**ACTION ITEM:** Whichever lines include the word "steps", copy them as they appear in the data.
RECORDS SHOWN section start
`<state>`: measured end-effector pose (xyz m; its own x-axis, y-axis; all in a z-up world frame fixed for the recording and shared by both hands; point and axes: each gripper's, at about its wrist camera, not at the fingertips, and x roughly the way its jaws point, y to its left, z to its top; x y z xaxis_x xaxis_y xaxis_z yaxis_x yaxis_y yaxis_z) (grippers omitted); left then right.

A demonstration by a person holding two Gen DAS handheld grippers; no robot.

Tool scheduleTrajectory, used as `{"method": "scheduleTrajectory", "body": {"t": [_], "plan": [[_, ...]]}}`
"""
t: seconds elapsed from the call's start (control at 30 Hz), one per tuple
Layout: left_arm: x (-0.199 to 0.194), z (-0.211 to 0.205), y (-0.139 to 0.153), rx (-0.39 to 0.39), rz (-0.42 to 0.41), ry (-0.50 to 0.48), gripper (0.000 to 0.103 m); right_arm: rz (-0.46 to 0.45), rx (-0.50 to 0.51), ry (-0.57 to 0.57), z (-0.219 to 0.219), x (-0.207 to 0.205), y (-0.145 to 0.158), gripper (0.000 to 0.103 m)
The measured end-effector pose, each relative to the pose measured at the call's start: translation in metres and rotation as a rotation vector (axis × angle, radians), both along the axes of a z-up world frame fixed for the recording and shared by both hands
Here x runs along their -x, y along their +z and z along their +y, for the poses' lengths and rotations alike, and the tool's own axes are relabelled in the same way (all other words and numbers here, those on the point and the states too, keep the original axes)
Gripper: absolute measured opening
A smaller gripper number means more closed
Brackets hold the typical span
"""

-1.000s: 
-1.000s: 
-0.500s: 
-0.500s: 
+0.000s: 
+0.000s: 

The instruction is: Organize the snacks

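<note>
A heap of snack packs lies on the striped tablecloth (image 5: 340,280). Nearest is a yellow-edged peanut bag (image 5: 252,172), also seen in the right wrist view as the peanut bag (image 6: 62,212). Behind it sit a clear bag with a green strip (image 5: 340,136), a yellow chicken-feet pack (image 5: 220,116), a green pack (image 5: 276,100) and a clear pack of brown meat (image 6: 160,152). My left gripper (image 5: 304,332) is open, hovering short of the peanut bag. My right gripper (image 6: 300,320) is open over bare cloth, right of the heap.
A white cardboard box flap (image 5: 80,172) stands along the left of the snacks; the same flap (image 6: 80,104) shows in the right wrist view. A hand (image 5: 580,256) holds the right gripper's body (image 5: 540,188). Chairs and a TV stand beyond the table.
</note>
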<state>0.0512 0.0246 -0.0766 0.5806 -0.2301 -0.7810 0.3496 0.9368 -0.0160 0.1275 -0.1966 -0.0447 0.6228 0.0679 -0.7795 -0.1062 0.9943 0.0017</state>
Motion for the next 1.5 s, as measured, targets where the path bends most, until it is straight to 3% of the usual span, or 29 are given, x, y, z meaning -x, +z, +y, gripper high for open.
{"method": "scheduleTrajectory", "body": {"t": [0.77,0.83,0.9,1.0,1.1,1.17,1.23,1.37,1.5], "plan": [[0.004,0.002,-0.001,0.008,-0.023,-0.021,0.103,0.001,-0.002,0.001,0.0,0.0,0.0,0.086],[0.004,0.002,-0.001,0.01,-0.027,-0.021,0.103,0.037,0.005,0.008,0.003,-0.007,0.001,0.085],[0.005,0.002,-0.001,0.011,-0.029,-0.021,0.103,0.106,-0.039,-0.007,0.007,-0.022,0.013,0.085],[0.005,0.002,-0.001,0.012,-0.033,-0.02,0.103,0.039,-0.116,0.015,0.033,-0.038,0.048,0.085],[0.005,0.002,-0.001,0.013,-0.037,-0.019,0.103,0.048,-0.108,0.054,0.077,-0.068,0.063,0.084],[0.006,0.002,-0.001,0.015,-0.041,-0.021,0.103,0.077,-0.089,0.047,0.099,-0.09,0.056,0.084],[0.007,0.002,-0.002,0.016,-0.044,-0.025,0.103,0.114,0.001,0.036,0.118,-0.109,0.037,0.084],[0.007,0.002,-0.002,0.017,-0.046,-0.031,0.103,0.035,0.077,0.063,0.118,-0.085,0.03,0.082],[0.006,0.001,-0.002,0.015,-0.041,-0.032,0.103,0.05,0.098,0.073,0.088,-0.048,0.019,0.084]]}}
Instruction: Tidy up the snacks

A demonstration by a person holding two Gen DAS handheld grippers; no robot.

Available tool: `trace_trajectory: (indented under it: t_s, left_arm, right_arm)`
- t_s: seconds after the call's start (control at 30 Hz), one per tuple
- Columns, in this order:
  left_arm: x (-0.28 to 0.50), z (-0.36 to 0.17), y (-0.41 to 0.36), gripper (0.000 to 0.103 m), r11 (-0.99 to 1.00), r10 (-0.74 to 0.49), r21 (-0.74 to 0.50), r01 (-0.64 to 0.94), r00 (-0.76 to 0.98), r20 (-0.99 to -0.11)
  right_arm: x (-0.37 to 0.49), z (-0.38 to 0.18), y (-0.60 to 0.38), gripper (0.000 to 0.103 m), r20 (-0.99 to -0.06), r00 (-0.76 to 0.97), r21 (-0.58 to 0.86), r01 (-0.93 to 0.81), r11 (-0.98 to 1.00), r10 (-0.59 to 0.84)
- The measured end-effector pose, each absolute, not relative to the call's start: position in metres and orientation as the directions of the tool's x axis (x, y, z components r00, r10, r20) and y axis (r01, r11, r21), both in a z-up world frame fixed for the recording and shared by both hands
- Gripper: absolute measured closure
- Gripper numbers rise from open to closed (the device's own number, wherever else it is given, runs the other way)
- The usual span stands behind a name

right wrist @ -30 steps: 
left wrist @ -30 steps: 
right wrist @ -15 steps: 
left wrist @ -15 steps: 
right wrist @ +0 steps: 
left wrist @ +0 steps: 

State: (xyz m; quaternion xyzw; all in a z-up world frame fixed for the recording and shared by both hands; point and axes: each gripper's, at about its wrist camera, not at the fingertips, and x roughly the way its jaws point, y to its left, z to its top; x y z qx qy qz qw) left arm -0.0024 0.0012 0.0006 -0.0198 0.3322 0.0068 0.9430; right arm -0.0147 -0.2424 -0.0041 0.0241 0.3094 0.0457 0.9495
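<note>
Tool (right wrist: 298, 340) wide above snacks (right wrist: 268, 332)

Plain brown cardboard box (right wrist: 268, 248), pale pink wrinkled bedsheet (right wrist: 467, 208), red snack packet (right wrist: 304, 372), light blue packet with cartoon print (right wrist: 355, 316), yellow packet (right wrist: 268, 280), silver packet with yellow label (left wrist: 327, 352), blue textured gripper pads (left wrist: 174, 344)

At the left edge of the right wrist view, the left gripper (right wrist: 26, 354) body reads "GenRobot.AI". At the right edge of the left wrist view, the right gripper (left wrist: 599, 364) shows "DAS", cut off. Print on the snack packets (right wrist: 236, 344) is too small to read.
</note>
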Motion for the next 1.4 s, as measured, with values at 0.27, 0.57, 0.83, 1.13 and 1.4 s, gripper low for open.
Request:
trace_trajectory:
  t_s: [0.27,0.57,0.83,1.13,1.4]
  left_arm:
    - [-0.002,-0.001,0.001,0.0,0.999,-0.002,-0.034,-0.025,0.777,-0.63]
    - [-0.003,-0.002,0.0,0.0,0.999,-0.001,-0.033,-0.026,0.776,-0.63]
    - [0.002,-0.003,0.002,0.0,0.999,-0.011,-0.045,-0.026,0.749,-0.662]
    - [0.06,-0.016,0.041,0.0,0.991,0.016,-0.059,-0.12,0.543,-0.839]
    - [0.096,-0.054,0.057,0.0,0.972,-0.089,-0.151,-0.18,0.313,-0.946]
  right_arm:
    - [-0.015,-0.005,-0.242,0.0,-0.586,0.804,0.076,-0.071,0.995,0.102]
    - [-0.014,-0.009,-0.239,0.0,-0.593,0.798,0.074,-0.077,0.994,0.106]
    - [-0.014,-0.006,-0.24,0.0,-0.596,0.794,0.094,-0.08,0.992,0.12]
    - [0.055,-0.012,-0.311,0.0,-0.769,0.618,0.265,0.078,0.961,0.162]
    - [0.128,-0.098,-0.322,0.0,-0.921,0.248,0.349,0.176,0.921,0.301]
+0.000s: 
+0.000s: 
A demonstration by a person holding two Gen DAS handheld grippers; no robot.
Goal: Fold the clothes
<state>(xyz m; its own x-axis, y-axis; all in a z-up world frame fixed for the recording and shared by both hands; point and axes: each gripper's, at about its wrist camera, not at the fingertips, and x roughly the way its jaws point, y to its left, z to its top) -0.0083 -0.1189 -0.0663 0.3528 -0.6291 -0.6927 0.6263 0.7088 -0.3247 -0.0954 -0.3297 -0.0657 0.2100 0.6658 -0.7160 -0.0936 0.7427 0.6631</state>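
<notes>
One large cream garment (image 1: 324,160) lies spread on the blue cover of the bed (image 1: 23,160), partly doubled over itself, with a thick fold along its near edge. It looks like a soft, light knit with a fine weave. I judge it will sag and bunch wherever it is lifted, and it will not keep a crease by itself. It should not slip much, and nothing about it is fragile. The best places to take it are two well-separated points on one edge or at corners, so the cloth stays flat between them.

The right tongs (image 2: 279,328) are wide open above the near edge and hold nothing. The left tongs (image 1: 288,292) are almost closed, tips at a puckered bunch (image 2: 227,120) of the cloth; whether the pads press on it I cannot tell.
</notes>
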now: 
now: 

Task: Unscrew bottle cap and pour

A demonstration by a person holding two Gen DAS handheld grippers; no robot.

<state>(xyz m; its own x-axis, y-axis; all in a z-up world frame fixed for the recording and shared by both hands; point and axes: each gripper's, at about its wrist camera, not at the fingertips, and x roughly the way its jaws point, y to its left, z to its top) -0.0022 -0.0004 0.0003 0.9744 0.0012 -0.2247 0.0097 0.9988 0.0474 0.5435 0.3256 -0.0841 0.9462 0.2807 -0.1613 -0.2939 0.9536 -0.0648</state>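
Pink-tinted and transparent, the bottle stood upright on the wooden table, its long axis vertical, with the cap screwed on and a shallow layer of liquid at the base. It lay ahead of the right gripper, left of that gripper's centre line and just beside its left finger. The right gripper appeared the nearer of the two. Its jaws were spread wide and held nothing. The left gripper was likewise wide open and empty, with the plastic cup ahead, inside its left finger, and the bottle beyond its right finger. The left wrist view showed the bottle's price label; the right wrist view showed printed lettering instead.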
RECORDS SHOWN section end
**RESULT OF THE TASK:**
right wrist @ -30 steps: 
left wrist @ -30 steps: 
right wrist @ -15 steps: 
left wrist @ -15 steps: 
right wrist @ +0 steps: 
left wrist @ +0 steps: 

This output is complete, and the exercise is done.